Further details need to be clarified whether some sectors such as mutual funds and real estate funds can be excluded.

Impact on Singapore

Although the corporate tax rate in Singapore is 17%, the effective tax rates of many Singapore companies can fall below the global minimum of 15% due to tax incentives and the non-taxation of capital gains and income from foreign sources. Accordingly, Singapore would fall into the category of low-tax countries that run the risk of losing their tax advantages over high-tax areas. In the worst case scenario, some US MNEs may relocate certain functions currently held in Singapore to their home or other jurisdiction.

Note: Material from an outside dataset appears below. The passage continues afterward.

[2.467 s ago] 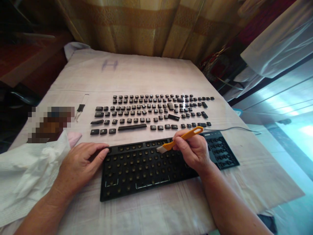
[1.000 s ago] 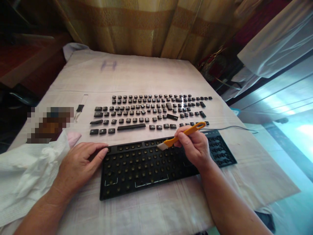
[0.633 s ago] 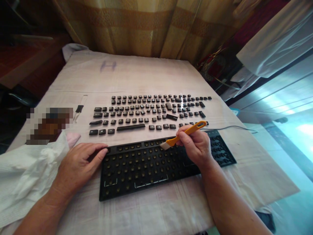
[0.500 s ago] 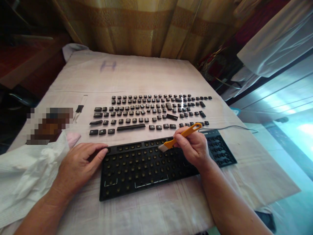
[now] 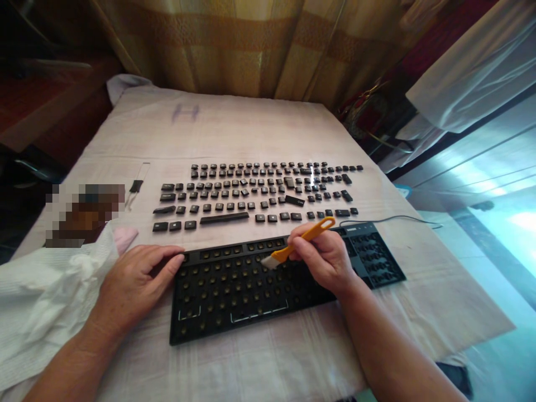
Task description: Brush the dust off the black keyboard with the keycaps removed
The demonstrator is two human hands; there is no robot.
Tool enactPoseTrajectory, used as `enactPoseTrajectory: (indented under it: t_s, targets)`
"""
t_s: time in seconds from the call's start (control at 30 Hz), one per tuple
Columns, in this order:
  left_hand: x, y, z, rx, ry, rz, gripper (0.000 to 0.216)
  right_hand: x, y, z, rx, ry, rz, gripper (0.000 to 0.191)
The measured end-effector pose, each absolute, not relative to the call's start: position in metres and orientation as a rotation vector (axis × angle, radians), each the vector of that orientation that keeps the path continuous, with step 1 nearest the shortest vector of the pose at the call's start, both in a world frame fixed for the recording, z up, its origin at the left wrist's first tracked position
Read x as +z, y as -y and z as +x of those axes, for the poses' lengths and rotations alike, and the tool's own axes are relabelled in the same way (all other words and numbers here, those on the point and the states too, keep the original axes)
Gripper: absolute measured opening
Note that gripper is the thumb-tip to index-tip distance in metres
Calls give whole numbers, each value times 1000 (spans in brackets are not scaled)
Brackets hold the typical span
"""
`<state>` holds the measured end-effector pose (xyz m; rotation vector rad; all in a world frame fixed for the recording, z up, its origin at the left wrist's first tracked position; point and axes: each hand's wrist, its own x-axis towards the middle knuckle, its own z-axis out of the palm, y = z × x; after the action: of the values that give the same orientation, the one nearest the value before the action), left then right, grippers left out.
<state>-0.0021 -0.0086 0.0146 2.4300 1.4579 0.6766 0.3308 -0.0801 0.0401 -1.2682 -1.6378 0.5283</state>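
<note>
A black keyboard (image 5: 251,290) with its keycaps off lies slightly slanted on the cloth. My left hand (image 5: 140,279) pinches its upper left corner between thumb and fingers. In my right hand (image 5: 324,254) is a small brush with a yellow handle (image 5: 307,234) and pale bristles (image 5: 270,261). The bristles are at the upper middle rows of the key switches, left of my right hand, which hides part of the keyboard. Beyond the keyboard, loose black keycaps (image 5: 225,194) lie in rows, with the long space bar (image 5: 224,218) nearest the keyboard.
A wire keycap puller (image 5: 136,185) lies at the left, above a blurred-out patch (image 5: 87,215). White crumpled cloth (image 5: 46,301) is beside my left arm. The keyboard's cable (image 5: 402,218) runs right. A pale cloth (image 5: 234,128) covers the table; a curtain (image 5: 234,50) hangs behind it.
My right hand and the brush have moved left and slightly toward me over the keyboard. My left hand stays at the corner.
</note>
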Motion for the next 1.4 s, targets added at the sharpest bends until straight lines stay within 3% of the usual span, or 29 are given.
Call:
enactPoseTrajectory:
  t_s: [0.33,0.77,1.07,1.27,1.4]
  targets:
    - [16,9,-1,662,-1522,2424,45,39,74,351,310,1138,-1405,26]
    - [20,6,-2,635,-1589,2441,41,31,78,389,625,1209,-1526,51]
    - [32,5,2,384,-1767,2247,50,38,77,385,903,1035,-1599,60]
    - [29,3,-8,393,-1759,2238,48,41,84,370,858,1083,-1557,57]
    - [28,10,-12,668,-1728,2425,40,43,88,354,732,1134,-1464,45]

However, not everything is gloomy. While the deal will mainly benefit high tax countries, Singapore will also benefit from it. In the short term, Singapore is likely to get rid of some tax incentives, which will lead to higher corporate tax revenues. Second, jurisdictions with lower tax rates than Singapore are also losing their tax advantages over Singapore, allowing Singapore to potentially benefit from the exodus of companies from tax havens such as the British Virgin Islands, Cayman Islands and Bermuda. Third, small and medium-sized enterprises (“SMEs“) will not be affected by the new rules, as SMEs make up the bulk of economic activity in many legal systems.

In the longer term, however, Singapore will have to move away from its traditional reliance on low tax rates to continue attracting multinational corporations to its shores. Singapore can maintain its competitive advantage by exploring other strategies, such as helping multinationals through capital grants and other non-tax incentives. Additionally, Singapore needs to capitalize on its non-tax strengths, including:

  1. economic and political stability;
  2. robust infrastructure;
  3. educated workforce;
  4. strong intellectual property (“IP“) Laws; and
  5. a focus on minimizing compliance burdens for companies, recently highlighted by the finance minister in a parliamentary response in May 2021.

It’s worth noting that Singapore’s legal infrastructure has been in the spotlight recently, having been equated in a first for Singapore with London as the preferred seat of international arbitration. Another natural asset is Singapore’s convenient geographic location, which makes it the “Gateway to Asia”.

Final remarks

While the G-7 deal presents an undeniable challenge to Singapore’s ability to attract business, Singapore continues to shine in many areas that make it an attractive option for MNEs. In addition to the above-mentioned strengths, dealing with the COVID-19 pandemic in April 2021 also earned him the top spot in Bloomberg’s “Covid Resilience Ranking”.

With the deal likely to take years to implement, the implications for Singapore remain to be seen. However, Singapore’s value proposition has never been based on taxation alone. Singapore’s other strengths, such as its strong rule of law, the integrity of its institutions, adaptability, and the conducive business environment, give a measure of reassurance that Singapore will be able to weather the changes brought about by the G-7 and maintain its competitive advantage in asserting the future -changing international business landscape.